Simulations and testing performed per FDA guidance for in-silico studies to support the artificial pancreas project and Low Glucose Suspend devices

• Integration of the APS Wrapper

The APS Wrapper can be used in silico to mimic the Artificial Pancreas System (APS^©) platform developed at the University of California at Santa Barbara in collaboration with the Sansum Diabetes Research Institute as used in closed-loop clinical trials.  Selected dosing algorithms can be integrated into the T1DM Simulator prior to IDE validation simulations to assure that in silico simulations match treatments that will be implemented in a clinical study using the APS^© platform.

• Safety Supervision System (SSS)

The Safety Supervision System developed by Boris Kovatchev et al is intended to interface between the dosing algorithm insulin request and the insulin pump delivery in an artificial pancreas system to attenuate or shut off insulin delivery when risk for hypoglycemia is detected, issue a warning of imminent hypoglycemia to the user when pump shutoff is insufficient to and intercept meal boluses that may cause hypoglycemia if sufficient carbohydrates are not consumed.  The safety supervision system can be integrated into your proposed artificial pancreas system. 

In Silico Populations

Several in silico populations are available for in-depth testing of optional treatments; Access to the “FDA Accepted Population” is limited to FDA submissions

• N=30 Test Population (10 adults, 10 adolescents, 10 children)

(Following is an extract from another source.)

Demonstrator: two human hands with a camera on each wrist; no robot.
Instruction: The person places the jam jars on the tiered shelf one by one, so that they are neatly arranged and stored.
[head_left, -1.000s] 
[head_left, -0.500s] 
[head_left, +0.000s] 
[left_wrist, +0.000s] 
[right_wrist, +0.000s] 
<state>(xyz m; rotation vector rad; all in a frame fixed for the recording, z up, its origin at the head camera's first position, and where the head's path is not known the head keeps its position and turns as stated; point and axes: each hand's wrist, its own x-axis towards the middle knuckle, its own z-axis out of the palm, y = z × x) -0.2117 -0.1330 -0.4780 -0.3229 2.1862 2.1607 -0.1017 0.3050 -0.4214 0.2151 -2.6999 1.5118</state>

• N=300 Test Population (100 adults, 100 adolescents, 100 children)

• N=300 “FDA Accepted” Population (100 adults, 100 adolescents, 100 children)

Detailed Data Analysis

• Safety and efficacy endpoints to demonstrate performance across the population

  • Mean BG

  • % time in extreme hypoglycemia (BG<50 mg/dL)

  • % of time and incidence below range (any BG < 70 mg/dL)

  • % time within the 70-180 mg/dL target range

  • % of time above range in hyperglycemia (BG > 180 mg/dL)

  • % of time in extreme hyperglycemia (BG > 300 mg/dL)

  • Low Blood Glucose Risk Index (LBGI)

  • High Blood Glucose Risk Index (HBGI)

  • BGRisk Index (BGRI)

• Control Variability Grid Analysis (CVGA) figures with each subject represented by one data point

  Number of subjects experiencing episodes (including duration and severity) of extreme hypoglycemia, hypoglycemia, hyperglycemia, extreme hyperglycemia and total number of events per population.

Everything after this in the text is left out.